Task brief
Output every line of the data exactly as it appears.

Segment Start: Records to use

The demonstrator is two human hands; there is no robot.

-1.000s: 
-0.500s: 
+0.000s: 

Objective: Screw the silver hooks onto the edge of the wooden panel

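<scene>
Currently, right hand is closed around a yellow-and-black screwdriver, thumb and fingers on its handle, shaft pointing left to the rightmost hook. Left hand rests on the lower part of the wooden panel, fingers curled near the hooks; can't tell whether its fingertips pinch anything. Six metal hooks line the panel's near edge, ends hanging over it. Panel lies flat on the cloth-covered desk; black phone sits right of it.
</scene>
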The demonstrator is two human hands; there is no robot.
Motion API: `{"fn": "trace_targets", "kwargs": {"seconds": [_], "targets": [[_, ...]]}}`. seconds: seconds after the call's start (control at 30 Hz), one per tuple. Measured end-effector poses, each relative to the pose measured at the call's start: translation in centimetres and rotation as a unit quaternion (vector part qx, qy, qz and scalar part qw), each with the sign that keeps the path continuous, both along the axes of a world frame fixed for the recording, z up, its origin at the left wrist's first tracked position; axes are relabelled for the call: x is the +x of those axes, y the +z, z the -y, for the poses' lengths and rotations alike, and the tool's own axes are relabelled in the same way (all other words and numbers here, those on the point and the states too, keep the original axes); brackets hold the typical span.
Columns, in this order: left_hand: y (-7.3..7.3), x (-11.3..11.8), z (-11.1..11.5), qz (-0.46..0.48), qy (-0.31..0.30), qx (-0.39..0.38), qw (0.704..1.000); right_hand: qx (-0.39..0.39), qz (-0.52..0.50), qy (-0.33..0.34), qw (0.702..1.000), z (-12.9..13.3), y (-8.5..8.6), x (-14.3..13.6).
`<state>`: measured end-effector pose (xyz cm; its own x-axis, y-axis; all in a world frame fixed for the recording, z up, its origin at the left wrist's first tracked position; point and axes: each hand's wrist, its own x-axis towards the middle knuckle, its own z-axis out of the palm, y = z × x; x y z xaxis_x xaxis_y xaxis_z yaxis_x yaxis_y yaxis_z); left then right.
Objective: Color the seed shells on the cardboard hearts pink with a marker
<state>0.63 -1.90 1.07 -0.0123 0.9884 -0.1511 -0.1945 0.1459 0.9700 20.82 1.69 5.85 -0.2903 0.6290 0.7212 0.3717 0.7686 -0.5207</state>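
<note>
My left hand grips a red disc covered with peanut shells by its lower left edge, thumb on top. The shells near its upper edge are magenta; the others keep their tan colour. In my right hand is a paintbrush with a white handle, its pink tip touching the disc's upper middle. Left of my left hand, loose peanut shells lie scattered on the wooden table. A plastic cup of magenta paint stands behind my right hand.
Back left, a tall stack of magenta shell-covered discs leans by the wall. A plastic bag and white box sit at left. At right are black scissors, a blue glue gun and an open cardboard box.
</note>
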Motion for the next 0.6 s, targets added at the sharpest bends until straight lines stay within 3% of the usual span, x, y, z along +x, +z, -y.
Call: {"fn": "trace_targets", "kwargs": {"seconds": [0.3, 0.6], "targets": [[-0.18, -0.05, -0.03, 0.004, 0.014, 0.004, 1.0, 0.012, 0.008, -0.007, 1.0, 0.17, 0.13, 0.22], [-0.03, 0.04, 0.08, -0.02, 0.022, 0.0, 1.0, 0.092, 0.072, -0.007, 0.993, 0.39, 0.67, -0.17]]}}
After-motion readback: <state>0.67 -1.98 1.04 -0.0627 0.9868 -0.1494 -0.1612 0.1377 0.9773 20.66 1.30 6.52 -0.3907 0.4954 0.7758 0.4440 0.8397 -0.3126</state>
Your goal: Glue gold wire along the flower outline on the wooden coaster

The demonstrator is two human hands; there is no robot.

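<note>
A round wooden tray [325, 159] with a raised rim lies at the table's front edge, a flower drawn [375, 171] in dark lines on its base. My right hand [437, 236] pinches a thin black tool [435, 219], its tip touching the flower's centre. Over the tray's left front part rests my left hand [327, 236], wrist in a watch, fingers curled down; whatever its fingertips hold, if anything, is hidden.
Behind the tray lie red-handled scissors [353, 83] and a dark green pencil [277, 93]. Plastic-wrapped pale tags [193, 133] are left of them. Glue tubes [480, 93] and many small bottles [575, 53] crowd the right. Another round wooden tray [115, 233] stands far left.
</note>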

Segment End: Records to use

Problem solution
The demonstrator is two human hands; there is no robot.

-1.000s: 
-0.500s: 
+0.000s: 

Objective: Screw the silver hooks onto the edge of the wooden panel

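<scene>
Currently, right hand is closed around a yellow-and-black screwdriver, thumb and fingers on its handle, shaft pointing left to the rightmost hook. Left hand rests on the lower part of the wooden panel, fingers curled near the hooks; can't tell whether its fingertips pinch anything. Six metal hooks line the panel's near edge, ends hanging over it. Panel lies flat on the cloth-covered desk; black phone sits right of it.
</scene>
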The demonstrator is two human hands; there is no robot.
Motion API: `{"fn": "trace_targets", "kwargs": {"seconds": [_], "targets": [[_, ...]]}}`. seconds: seconds after the call's start (control at 30 Hz), one per tuple. Measured end-effector poses, each relative to the pose measured at the call's start: translation in centimetres and rotation as a unit quaternion (vector part qx, qy, qz and scalar part qw), each with the sign that keeps the path continuous, both along the axes of a world frame fixed for the recording, z up, its origin at the left wrist's first tracked position; axes are relabelled for the call: x is the +x of those axes, y the +z, z the -y, for the poses' lengths and rotations alike, and the tool's own axes are relabelled in the same way (all other words and numbers here, those on the point and the states too, keep the original axes); brackets hold the typical span.
Columns, in this order: left_hand: y (-7.3..7.3), x (-11.3..11.8), z (-11.1..11.5), qz (-0.46..0.48), qy (-0.31..0.30), qx (-0.39..0.38), qw (0.704..1.000); right_hand: qx (-0.39..0.39), qz (-0.52..0.50), qy (-0.33..0.34), qw (0.702..1.000), z (-12.9..13.3), y (-8.5..8.6), x (-14.3..13.6).
`<state>`: measured end-effector pose (xyz cm; its own x-axis, y-axis; all in a world frame fixed for the recording, z up, its origin at the left wrist's first tracked position; point and axes: each hand's wrist, its own x-axis towards the middle knuckle, its own z-axis out of the palm, y = z × x; x y z xaxis_x xaxis_y xaxis_z yaxis_x yaxis_y yaxis_z); left then right.
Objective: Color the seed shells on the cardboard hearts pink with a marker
<state>0.63 -1.90 1.07 -0.0123 0.9884 -0.1511 -0.1945 0.1459 0.9700 20.82 1.69 5.85 -0.2903 0.6290 0.7212 0.3717 0.7686 -0.5207</state>
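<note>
My left hand grips a red disc covered with peanut shells by its lower left edge, thumb on top. The shells near its upper edge are magenta; the others keep their tan colour. In my right hand is a paintbrush with a white handle, its pink tip touching the disc's upper middle. Left of my left hand, loose peanut shells lie scattered on the wooden table. A plastic cup of magenta paint stands behind my right hand.
Back left, a tall stack of magenta shell-covered discs leans by the wall. A plastic bag and white box sit at left. At right are black scissors, a blue glue gun and an open cardboard box.
</note>
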Motion for the next 0.6 s, targets added at the sharpest bends until straight lines stay within 3% of the usual span, x, y, z along +x, +z, -y.
Call: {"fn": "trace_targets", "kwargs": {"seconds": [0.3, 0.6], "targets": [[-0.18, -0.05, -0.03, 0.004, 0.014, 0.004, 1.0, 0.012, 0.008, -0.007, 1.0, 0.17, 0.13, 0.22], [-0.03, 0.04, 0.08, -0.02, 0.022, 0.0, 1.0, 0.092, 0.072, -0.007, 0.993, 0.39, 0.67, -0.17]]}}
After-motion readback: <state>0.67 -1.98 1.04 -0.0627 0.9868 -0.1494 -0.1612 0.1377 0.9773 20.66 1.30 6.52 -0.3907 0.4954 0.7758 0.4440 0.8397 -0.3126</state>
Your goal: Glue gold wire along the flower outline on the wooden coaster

The demonstrator is two human hands; there is no robot.

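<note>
A round wooden tray [325, 159] with a raised rim lies at the table's front edge, a flower drawn [375, 171] in dark lines on its base. My right hand [437, 236] pinches a thin black tool [435, 219], its tip touching the flower's centre. Over the tray's left front part rests my left hand [327, 236], wrist in a watch, fingers curled down; whatever its fingertips hold, if anything, is hidden.
Behind the tray lie red-handled scissors [353, 83] and a dark green pencil [277, 93]. Plastic-wrapped pale tags [193, 133] are left of them. Glue tubes [480, 93] and many small bottles [575, 53] crowd the right. Another round wooden tray [115, 233] stands far left.
</note>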

With this, the exercise is complete.